An increase in Southern Ocean upwelling may explain the Holocene CO2 rise
During the 10 000 years preceding the industrial revolution, there was a small but significant increase in atmospheric CO2 concentrations which may have played a crucial role in stabilizing the climate of the Holocene epoch. Although some hypotheses have been proposed to explain this CO2 change, its ultimate causes remain unknown. An international team led by scientists from the Max Planck Institute for Chemistry and Princeton University, in a study published this week in the journal Nature Geoscience, suggest that an increase in Southern Ocean upwelling may have been responsible for this atmospheric CO2 rise. The findings about past ocean changes could also have implications for how much atmospheric CO2 will rise due to fossil fuel burning.
Human populations and civilization expanded rapidly over the last 10 000 years, known as the Holocene epoch. The Holocene was an “interglacial period,” one of the rare intervals of warm climate that have occurred over the ice age cycles of the last million years. One important characteristic of the Holocene was that its climate was unusually stable, without a major cooling trend that typifies the other interglacials. A second unique feature is that the concentration of CO2 in the atmosphere rose about 20 parts per million (ppm), from 260 ppm in the early Holocene to 280 ppm in the late Holocene, whereas CO2 was typically stable or declined over other interglacial periods. For comparison, since the beginning of the industrialization until now, the CO2 concentration in the atmosphere has increased from 280 to more than 400 ppm as a consequence of the burning of fossil fuels. In this context, the 20 ppm increase observed during the Holocene may seem small. However, scientist think that this CO2 rise played a key role in preventing progressive cooling over the Holocene, which may have facilitated the development of complex human civilizations.
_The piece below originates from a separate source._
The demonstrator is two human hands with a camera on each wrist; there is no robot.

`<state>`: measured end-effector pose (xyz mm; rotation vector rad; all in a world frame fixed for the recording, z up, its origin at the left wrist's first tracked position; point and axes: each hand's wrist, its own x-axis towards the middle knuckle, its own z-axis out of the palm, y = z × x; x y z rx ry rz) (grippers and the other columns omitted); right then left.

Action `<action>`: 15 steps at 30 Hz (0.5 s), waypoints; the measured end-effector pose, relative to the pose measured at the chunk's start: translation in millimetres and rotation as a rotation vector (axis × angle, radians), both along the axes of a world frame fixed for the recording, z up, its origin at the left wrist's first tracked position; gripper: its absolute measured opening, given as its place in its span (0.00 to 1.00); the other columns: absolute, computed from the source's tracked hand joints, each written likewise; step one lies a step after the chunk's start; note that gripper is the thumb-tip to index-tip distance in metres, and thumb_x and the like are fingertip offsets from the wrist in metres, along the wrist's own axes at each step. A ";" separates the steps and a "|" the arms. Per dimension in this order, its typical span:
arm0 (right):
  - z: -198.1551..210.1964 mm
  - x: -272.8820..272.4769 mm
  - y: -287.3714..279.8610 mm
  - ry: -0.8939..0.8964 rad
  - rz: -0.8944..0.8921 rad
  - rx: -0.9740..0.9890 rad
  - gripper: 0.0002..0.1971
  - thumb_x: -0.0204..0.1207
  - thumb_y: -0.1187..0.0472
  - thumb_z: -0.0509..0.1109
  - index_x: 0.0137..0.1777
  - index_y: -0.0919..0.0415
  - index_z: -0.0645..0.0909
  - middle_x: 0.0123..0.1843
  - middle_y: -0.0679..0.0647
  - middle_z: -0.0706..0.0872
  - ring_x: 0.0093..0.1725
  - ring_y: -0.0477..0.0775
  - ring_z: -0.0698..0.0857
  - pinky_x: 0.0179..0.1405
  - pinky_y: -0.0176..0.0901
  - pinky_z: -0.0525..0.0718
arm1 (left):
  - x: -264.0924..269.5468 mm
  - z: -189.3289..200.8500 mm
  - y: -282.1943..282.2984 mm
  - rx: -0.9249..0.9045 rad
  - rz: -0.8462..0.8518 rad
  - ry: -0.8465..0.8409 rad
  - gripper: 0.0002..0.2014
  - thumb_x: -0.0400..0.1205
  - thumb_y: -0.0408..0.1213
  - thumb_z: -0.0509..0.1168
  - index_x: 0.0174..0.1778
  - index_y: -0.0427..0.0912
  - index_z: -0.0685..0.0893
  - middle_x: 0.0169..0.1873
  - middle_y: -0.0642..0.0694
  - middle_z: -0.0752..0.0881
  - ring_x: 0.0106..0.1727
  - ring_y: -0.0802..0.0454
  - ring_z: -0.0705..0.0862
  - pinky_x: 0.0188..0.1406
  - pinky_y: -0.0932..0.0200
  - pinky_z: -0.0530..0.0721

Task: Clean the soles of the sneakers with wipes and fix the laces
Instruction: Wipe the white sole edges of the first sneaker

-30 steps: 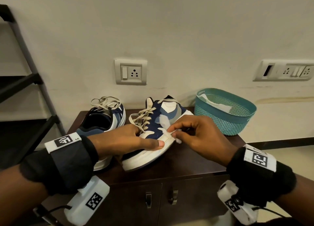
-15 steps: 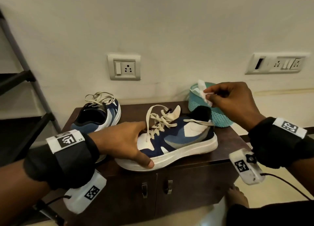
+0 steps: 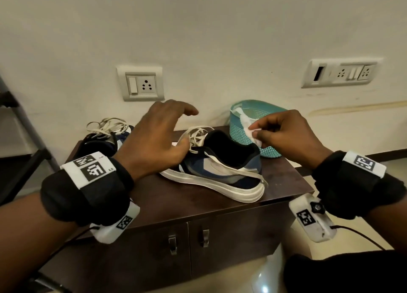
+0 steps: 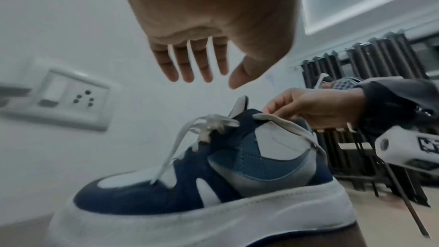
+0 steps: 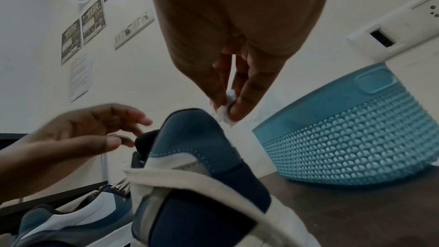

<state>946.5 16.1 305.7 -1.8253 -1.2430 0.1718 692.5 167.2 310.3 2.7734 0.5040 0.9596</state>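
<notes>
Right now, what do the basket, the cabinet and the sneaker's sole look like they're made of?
Basket: teal moulded plastic by its look, with a bumpy woven-style wall and smooth rim. Cabinet: dark brown wood or wood laminate, faintly glossy; which one is unclear. Sole: thick white rubber or foam, matte, with a line of stitching along it.

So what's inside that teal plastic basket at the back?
In the teal perforated plastic basket, white wipe material shows against the inner wall at its left rim. The bottom is hidden by the front wall and the right hand, which pinches a crumpled white wipe.

Two sneakers point(image 3: 220, 169) point(image 3: 103, 138), one basket point(image 3: 246, 129), one wipe point(image 3: 253, 134)
</notes>
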 end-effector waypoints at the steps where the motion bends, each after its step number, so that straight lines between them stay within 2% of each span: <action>1: -1.2 -0.9 -0.5 0.006 0.014 -0.007 0.05 0.74 0.66 0.78 0.43 0.55 0.93 0.33 0.53 0.92 0.34 0.53 0.90 0.51 0.60 0.91 | 3.9 4.4 -8.6 0.080 -0.084 0.017 0.22 0.78 0.44 0.70 0.69 0.51 0.81 0.64 0.53 0.82 0.64 0.49 0.78 0.64 0.46 0.78; 3: -2.2 -3.8 -0.8 0.013 0.042 -0.014 0.05 0.74 0.66 0.79 0.43 0.54 0.93 0.33 0.51 0.92 0.33 0.49 0.89 0.51 0.59 0.91 | 11.8 5.4 -21.7 0.218 -0.182 0.154 0.22 0.78 0.57 0.71 0.66 0.55 0.83 0.64 0.53 0.82 0.65 0.49 0.77 0.62 0.48 0.76; 5: -1.6 -6.9 -0.9 0.004 0.057 -0.015 0.06 0.74 0.66 0.78 0.44 0.53 0.93 0.33 0.48 0.91 0.34 0.46 0.88 0.50 0.58 0.91 | 19.9 -3.0 -26.4 0.318 -0.177 0.295 0.23 0.76 0.65 0.70 0.63 0.59 0.85 0.66 0.54 0.81 0.67 0.49 0.76 0.62 0.48 0.77; 8: -0.6 -8.7 -2.7 -0.014 0.059 -0.019 0.08 0.75 0.66 0.77 0.45 0.52 0.93 0.34 0.46 0.92 0.36 0.50 0.90 0.49 0.58 0.91 | 25.9 -12.0 -24.8 0.333 -0.209 0.272 0.12 0.79 0.57 0.70 0.54 0.58 0.90 0.61 0.56 0.85 0.64 0.48 0.79 0.54 0.42 0.80; 10: -0.6 -9.0 -4.0 -0.023 0.056 -0.025 0.08 0.75 0.66 0.78 0.46 0.51 0.93 0.36 0.48 0.92 0.38 0.53 0.91 0.49 0.58 0.91 | 24.4 -13.1 -21.6 0.321 -0.245 0.196 0.10 0.83 0.53 0.67 0.51 0.56 0.92 0.59 0.57 0.86 0.62 0.48 0.80 0.52 0.42 0.80; 13: 0.5 -8.0 -5.6 -0.031 0.050 -0.029 0.07 0.75 0.65 0.78 0.45 0.50 0.93 0.35 0.46 0.92 0.37 0.48 0.90 0.48 0.55 0.91 | 13.6 -8.4 -24.3 0.228 -0.274 0.088 0.06 0.83 0.47 0.69 0.48 0.52 0.91 0.56 0.58 0.87 0.59 0.49 0.81 0.52 0.44 0.80; 15: 1.8 -7.4 -5.9 -0.040 0.047 -0.022 0.08 0.75 0.65 0.78 0.45 0.50 0.93 0.34 0.44 0.91 0.36 0.45 0.90 0.48 0.52 0.91 | 3.1 -3.8 -27.0 0.143 -0.334 0.133 0.03 0.78 0.43 0.70 0.45 0.51 0.87 0.53 0.57 0.86 0.57 0.49 0.80 0.52 0.47 0.80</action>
In order to study the potential causes of the Holocene CO2 rise, a team of scientists led by the Max Planck Institute for Chemistry and Princeton University investigated samples from several different areas of the Southern Ocean. The samples included three fossil types: diatoms and foraminifers, both shelled microorganisms found in the oceans, and deep-sea corals. From the nitrogen isotope ratios of the trace organic matter trapped in the mineral walls of these fossils, the scientists reconstructed the evolution of the nutrient concentrations in Southern Ocean surface waters over the past 10,000 years.
“The method we used to analyze the fossils is unique and provides a new way to study past changes in ocean conditions ”, says Anja Studer, postdoctoral researcher at the Max Planck Institute for Chemistry in Mainz and first author of the study.
The fossil-bound nitrogen isotope measurements indicate that during the Holocene, large amounts of water, rich in nutrients and CO2, upwelled from the deep ocean to the surface of the Southern Ocean. While the cause for the increased upwelling is not yet clear, the most likely process appears to be a change in the southern hemisphere’s westerly winds, or “Roaring 40s”, a belt of eastward-blowing winds that circles Antarctica. The upwelling change would have affected the ocean’s “biological pump,” in which the growth and eventual sinking of phytoplankton takes up carbon dioxide from the atmosphere and stores it in the deep ocean. Because of the enhanced Southern Ocean upwelling, the biological pump weakened over the Holocene, allowing CO2 to leak from the deep ocean into the atmosphere.Thus, the new results suggest that the ocean may have been responsible for the special stability of Holocene climate. So if the findings from the Holocene can be used to predict how Southern Ocean upwelling will change in the future, it will improve our ability to forecast changes in atmospheric CO2 and thus in global climate.